Page 1 of 1

I do not want to download the downloaded file again.

Posted: 05 Nov 2017, 20:03
by wcolor
The title is as follows.


I want EPF to memorize it once downloaded.
In order to avoid re-downloading, it seems necessary to keep the file without erasing it.

Also, even if I keep image files, it is barren to check the same album URL each time. Periodically checking the page with the update is still necessary. However, on sites like simple album hosting, EPF should avoid the update check by revisit and speed up to reduce the burden on the site side.

Re: I do not want to download the downloaded file again.

Posted: 06 Nov 2017, 12:40
by Maksym
Can I have sample URLs please for the tests?

Re: I do not want to download the downloaded file again.

Posted: 06 Nov 2017, 15:46
by wcolor
Maxim wrote:
06 Nov 2017, 12:40
Can I have sample URLs please for the tests?
It is for all URLs.
Intuitively, I expect that the download date and time and the URL will be saved in persistent storage such as SQLite and inquired about it and the download will be started only when no record is found.

Re: I do not want to download the downloaded file again.

Posted: 06 Nov 2017, 17:04
by Maksym
Well, if you use the "Resume" or "Update" option to start your projects - EPF should not download the same files again. Only if you use "Restart" option.

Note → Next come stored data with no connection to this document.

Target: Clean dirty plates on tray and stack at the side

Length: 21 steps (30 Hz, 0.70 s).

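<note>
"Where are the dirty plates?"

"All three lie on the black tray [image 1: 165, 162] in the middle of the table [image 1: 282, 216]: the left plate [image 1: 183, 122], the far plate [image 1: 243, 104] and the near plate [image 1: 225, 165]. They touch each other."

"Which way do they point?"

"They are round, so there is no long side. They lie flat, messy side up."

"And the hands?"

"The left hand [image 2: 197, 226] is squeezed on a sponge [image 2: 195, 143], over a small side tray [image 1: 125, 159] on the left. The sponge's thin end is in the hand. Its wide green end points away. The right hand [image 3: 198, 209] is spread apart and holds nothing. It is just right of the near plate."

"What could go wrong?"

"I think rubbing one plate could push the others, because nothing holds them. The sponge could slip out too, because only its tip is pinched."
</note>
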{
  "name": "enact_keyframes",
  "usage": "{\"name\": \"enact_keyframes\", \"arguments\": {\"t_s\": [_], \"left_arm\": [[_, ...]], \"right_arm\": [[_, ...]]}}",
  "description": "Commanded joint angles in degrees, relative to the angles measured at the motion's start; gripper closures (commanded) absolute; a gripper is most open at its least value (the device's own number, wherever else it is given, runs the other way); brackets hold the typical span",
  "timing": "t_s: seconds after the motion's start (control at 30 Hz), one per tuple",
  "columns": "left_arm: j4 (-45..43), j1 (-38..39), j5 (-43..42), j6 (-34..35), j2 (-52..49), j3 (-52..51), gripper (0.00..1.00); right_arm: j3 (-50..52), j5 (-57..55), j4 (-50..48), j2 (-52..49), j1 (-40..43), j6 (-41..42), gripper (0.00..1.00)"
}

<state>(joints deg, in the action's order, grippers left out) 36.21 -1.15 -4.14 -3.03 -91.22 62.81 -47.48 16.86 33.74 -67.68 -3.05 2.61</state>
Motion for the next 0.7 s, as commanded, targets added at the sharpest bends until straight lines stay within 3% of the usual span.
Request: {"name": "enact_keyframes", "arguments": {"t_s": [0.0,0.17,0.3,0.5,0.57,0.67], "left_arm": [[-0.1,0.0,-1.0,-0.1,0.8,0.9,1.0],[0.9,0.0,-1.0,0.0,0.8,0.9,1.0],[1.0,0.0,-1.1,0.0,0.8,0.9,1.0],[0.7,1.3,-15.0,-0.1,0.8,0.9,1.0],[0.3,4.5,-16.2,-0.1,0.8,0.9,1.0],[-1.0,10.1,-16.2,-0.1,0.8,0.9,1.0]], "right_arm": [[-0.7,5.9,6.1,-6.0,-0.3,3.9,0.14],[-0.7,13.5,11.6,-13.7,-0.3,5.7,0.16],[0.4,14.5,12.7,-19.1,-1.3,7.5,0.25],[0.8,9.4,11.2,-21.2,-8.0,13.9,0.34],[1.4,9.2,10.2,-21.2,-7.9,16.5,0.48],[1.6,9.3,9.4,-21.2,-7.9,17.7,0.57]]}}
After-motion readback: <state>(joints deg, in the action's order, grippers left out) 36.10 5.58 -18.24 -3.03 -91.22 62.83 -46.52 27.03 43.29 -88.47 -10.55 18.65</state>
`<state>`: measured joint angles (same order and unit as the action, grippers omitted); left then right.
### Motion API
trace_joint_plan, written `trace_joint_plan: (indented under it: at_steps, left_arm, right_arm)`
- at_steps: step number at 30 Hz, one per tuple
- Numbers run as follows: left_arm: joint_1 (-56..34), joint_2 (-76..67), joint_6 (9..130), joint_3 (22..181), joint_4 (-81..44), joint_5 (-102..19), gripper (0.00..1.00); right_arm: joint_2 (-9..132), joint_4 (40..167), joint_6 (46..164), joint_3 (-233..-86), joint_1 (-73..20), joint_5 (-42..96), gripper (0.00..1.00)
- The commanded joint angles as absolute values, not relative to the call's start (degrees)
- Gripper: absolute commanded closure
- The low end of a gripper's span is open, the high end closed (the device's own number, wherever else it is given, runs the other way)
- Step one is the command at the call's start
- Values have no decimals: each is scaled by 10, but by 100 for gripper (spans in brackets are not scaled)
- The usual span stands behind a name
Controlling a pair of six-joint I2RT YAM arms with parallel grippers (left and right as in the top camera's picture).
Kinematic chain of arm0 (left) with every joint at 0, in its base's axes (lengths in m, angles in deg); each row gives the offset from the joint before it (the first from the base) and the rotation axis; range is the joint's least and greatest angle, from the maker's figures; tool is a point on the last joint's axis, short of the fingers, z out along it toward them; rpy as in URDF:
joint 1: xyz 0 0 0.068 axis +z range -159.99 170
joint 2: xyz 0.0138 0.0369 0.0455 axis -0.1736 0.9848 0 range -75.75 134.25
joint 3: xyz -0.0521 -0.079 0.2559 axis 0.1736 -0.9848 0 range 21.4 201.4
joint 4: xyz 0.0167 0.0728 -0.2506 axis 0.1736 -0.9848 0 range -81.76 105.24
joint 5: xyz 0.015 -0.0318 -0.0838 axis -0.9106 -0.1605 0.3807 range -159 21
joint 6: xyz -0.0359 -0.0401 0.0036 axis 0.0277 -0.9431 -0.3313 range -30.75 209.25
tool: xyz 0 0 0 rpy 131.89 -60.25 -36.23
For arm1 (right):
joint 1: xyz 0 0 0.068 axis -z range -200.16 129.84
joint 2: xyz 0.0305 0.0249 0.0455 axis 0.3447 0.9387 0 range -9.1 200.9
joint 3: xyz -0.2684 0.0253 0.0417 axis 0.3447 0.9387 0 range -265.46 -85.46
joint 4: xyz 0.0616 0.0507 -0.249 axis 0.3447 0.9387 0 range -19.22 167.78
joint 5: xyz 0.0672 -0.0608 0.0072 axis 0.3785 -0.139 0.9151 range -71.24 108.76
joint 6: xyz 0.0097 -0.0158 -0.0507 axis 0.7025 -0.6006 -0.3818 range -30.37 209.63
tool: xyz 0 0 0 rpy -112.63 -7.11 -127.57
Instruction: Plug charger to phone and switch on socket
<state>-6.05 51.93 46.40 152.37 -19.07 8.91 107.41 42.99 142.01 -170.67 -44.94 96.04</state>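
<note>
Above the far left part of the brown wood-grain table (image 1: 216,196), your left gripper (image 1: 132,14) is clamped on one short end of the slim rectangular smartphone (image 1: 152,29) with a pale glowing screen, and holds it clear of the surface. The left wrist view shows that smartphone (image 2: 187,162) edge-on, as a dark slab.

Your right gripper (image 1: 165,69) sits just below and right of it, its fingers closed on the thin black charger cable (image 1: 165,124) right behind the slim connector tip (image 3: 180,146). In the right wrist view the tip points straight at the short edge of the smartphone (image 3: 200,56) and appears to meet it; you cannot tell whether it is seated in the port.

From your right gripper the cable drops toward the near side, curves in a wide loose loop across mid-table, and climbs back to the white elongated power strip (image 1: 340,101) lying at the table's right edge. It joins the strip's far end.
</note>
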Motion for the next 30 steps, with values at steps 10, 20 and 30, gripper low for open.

But for some video / image hosting websites, where URLs for actual video/image files are re-generated every time and they are different every time - it won't work. EPF will re-download such files over and over again every time you re-start the project using any option.

That's why I asked for sample URLs to find out if this is the case.

Re: I do not want to download the downloaded file again.

Posted: 07 Nov 2017, 17:34
by wcolor
Maxim wrote:
06 Nov 2017, 17:04
Well, if you use the "Resume" or "Update" option to start your projects - EPF should not download the same files again. Only if you use "Restart" option.
Wow, It is very nice behavior.
I fear re-downloading, so I will back up the entire EPF configuration frequently.
For example, what is the behavior of EPF when it is a website to be paged and the latest information is displayed on the first page?
My ideal idea is to crawl pages, but images that have already been downloaded are ignored.
The important thing here is not that images do not overlap when files are present in the save destination after downloading.
It is not to download the image that you really downloaded once. It should check the image URL and Content-Length. (It may be just a URL)

Re: I do not want to download the downloaded file again.

Posted: 07 Nov 2017, 17:44
by Maksym
If you need to re-crawl pages to find newly added content without re-downloading already saved files - use "Update" option. It works exactly as you described.